[Start of section]

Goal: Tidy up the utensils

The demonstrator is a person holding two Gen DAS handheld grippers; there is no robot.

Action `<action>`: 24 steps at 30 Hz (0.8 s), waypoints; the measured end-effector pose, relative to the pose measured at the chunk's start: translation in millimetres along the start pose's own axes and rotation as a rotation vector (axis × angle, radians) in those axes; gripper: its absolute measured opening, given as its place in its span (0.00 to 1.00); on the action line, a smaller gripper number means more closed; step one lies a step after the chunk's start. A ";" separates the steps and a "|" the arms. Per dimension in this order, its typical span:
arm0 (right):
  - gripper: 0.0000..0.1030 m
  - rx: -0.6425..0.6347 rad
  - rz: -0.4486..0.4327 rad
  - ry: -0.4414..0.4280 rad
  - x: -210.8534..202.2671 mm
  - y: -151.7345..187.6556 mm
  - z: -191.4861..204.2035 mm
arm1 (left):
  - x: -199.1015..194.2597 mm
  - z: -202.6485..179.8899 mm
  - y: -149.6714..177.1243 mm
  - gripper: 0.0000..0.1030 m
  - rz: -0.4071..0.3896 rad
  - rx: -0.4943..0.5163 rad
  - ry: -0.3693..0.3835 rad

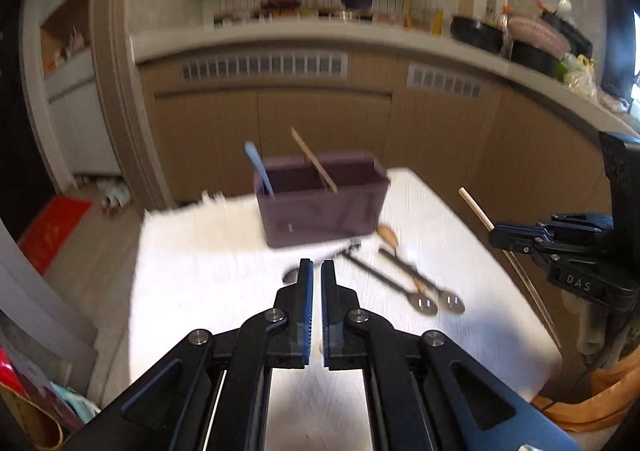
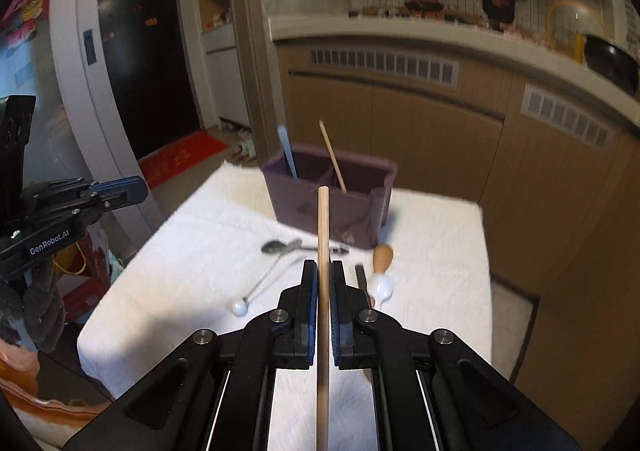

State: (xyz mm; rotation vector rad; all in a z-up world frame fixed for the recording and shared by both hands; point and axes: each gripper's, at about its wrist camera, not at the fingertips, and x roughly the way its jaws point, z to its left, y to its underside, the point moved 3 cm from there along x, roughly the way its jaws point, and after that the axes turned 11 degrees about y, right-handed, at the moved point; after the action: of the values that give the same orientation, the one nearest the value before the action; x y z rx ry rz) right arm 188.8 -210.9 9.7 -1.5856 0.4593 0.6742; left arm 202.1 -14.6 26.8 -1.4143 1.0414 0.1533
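Your right hand-held gripper (image 2: 324,283) clamps a thin wooden chopstick (image 2: 323,331); your left hand-held gripper (image 1: 317,271) is closed, empty, above the white-clothed counter (image 1: 200,291).

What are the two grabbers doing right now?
Left gripper: shut, holding nothing.
Right gripper: shut on a wooden chopstick.

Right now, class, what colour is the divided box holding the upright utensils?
Dull purple: the rectangular plastic utensil box shows best in the left wrist view.
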 end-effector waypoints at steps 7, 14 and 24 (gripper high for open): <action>0.06 0.068 0.176 -0.023 62.3 49.3 -13.6 | 97.9 18.2 24.6 0.33 0.212 -0.107 0.124; 0.06 0.081 0.250 -0.032 98.8 68.1 -23.3 | 175.3 22.3 23.4 0.41 0.324 -0.073 0.097; 0.06 0.068 0.279 -0.059 115.3 76.4 -17.6 | 226.0 23.8 12.6 0.34 0.351 -0.030 0.050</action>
State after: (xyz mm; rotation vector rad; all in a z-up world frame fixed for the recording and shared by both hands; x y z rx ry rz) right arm 228.2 -227.5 -122.9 -1.4469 0.6602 0.9047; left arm 335.9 -99.9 -136.5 -1.2569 1.3283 0.3922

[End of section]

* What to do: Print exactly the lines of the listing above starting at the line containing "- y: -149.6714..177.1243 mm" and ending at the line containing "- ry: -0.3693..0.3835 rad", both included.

* Exercise solution:
  - y: -149.6714..177.1243 mm
  - gripper: 0.0000..0.1030 m
  - rz: -0.4071..0.3896 rad
  - rx: -0.4943..0.5163 rad
  - ry: -0.3693..0.3835 rad

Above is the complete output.